DESCRIPTION OF THE TASK> Write out each line of the material exactly as given, and drop the images.

MATERIAL PROVIDED>
....
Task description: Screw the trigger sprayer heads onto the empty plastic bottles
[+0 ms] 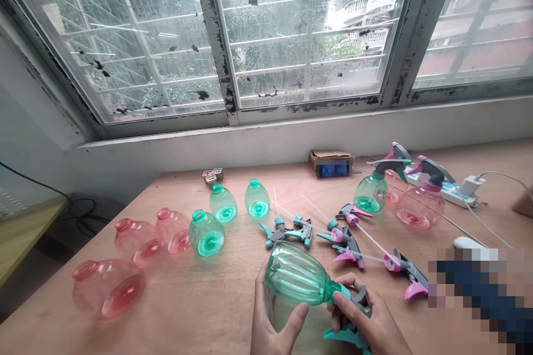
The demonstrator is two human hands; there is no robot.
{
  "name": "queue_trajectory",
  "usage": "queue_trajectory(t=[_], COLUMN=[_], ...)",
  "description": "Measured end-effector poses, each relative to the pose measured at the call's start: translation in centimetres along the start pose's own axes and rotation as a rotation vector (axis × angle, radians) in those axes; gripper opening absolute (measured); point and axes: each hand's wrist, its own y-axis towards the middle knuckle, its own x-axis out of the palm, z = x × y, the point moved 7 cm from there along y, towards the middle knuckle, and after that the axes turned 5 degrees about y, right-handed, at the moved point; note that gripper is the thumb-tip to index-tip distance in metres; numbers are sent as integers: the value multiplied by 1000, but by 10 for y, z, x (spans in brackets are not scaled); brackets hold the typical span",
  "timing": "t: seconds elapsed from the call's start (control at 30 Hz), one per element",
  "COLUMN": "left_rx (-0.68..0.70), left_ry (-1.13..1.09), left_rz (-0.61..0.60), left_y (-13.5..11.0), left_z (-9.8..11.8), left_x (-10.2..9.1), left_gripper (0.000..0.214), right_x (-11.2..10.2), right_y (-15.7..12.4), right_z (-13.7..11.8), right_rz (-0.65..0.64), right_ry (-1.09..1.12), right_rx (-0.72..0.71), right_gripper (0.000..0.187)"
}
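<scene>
My left hand (272, 319) cups the body of a green spray bottle (295, 277) that lies tilted, its base pointing up and away. My right hand (366, 324) is wrapped round the grey and teal trigger head (353, 316) fitted on that bottle's neck. Just beyond my hands lie several loose spray heads (333, 236) with long white dip tubes, some teal, some pink.
Three empty green bottles (207, 233) and three pink ones (137, 238) lie on the wooden table (200, 310) to the left. Assembled spray bottles (372, 188) stand at the back right by a power strip (453, 191) and a small cardboard box (332, 163).
</scene>
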Motion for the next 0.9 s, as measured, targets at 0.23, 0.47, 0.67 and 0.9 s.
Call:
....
COMPLETED TASK>
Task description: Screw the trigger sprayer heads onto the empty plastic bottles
[+0 ms] 
The demonstrator is two human hands; there is no robot.
{
  "name": "queue_trajectory",
  "usage": "queue_trajectory(t=[_], COLUMN=[_], ...)",
  "description": "Measured end-effector poses, each relative to the pose measured at the call's start: translation in centimetres along the start pose's own axes and rotation as a rotation vector (axis × angle, radians) in those axes; gripper opening absolute (measured); point and axes: each hand's wrist, its own y-axis towards the middle knuckle, its own x-axis out of the palm, z = x × y, the point moved 7 cm from there along y, towards the middle knuckle, and after that the axes turned 5 degrees about y, right-handed, at the moved point; note that gripper is the thumb-tip to index-tip distance in metres; numbers are sent as integers: the value multiplied by 1000, but by 10 for y, z, x (spans in brackets are not scaled); brackets hold the typical span",
  "timing": "t: seconds elapsed from the call's start (control at 30 Hz), one per element",
  "COLUMN": "left_rx (-0.68..0.70), left_ry (-1.13..1.09), left_rz (-0.61..0.60), left_y (-13.5..11.0), left_z (-9.8..11.8), left_x (-10.2..9.1), left_gripper (0.000..0.214), right_x (-11.2..10.2), right_y (-15.7..12.4), right_z (-13.7..11.8), right_rz (-0.65..0.64), right_ry (-1.09..1.12), right_rx (-0.72..0.71), right_gripper (0.000..0.187)"
}
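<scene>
My left hand (272, 319) cups the body of a green spray bottle (295, 277) that lies tilted, its base pointing up and away. My right hand (366, 324) is wrapped round the grey and teal trigger head (353, 316) fitted on that bottle's neck. Just beyond my hands lie several loose spray heads (333, 236) with long white dip tubes, some teal, some pink.
Three empty green bottles (207, 233) and three pink ones (137, 238) lie on the wooden table (200, 310) to the left. Assembled spray bottles (372, 188) stand at the back right by a power strip (453, 191) and a small cardboard box (332, 163).
</scene>
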Motion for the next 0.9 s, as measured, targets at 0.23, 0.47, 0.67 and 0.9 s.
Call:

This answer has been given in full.